Work to be completed
Every line containing the string "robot" is to be copied from the records.

Collected data entries
□ □ □ □

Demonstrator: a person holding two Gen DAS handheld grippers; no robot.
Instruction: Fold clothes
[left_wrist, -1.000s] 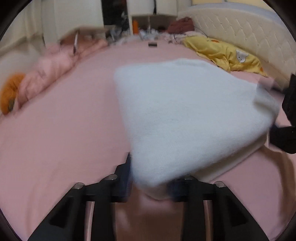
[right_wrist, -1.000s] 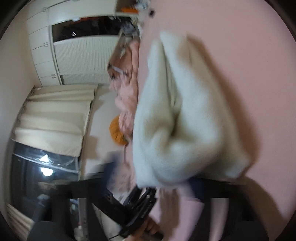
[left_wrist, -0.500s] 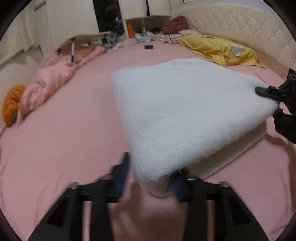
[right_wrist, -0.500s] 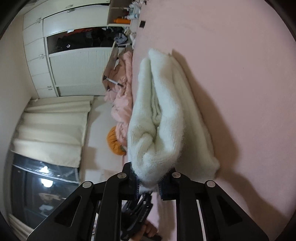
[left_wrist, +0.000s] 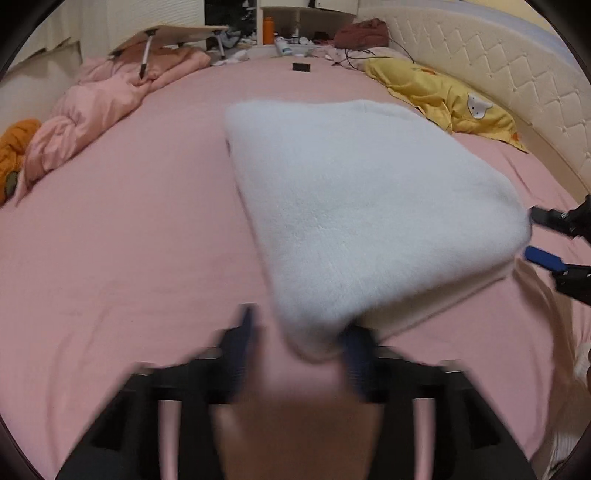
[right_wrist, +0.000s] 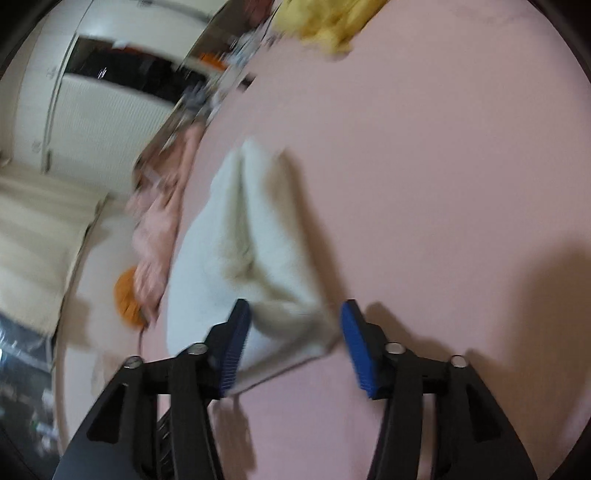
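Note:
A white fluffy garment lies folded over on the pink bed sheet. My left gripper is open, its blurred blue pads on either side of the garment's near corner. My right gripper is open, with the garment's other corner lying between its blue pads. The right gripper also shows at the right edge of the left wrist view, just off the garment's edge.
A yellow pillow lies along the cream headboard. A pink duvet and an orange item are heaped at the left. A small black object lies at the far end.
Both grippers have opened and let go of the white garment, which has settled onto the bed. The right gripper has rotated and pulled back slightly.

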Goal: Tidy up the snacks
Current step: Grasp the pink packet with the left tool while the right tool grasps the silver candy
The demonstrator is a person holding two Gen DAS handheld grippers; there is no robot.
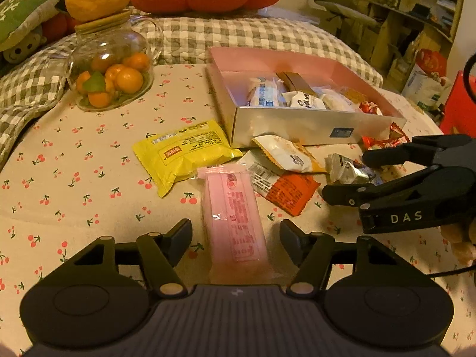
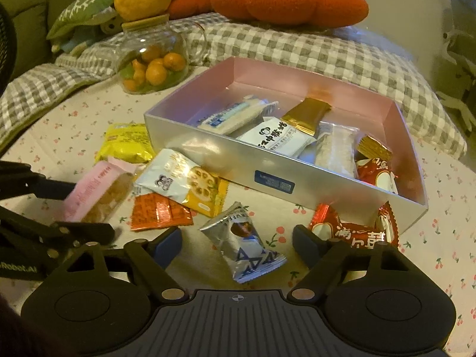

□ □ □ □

Solved exercise
Demonstrator: a person holding two Gen DAS handheld grippers; no robot.
The demonstrator is a person holding two Gen DAS handheld grippers; there is no robot.

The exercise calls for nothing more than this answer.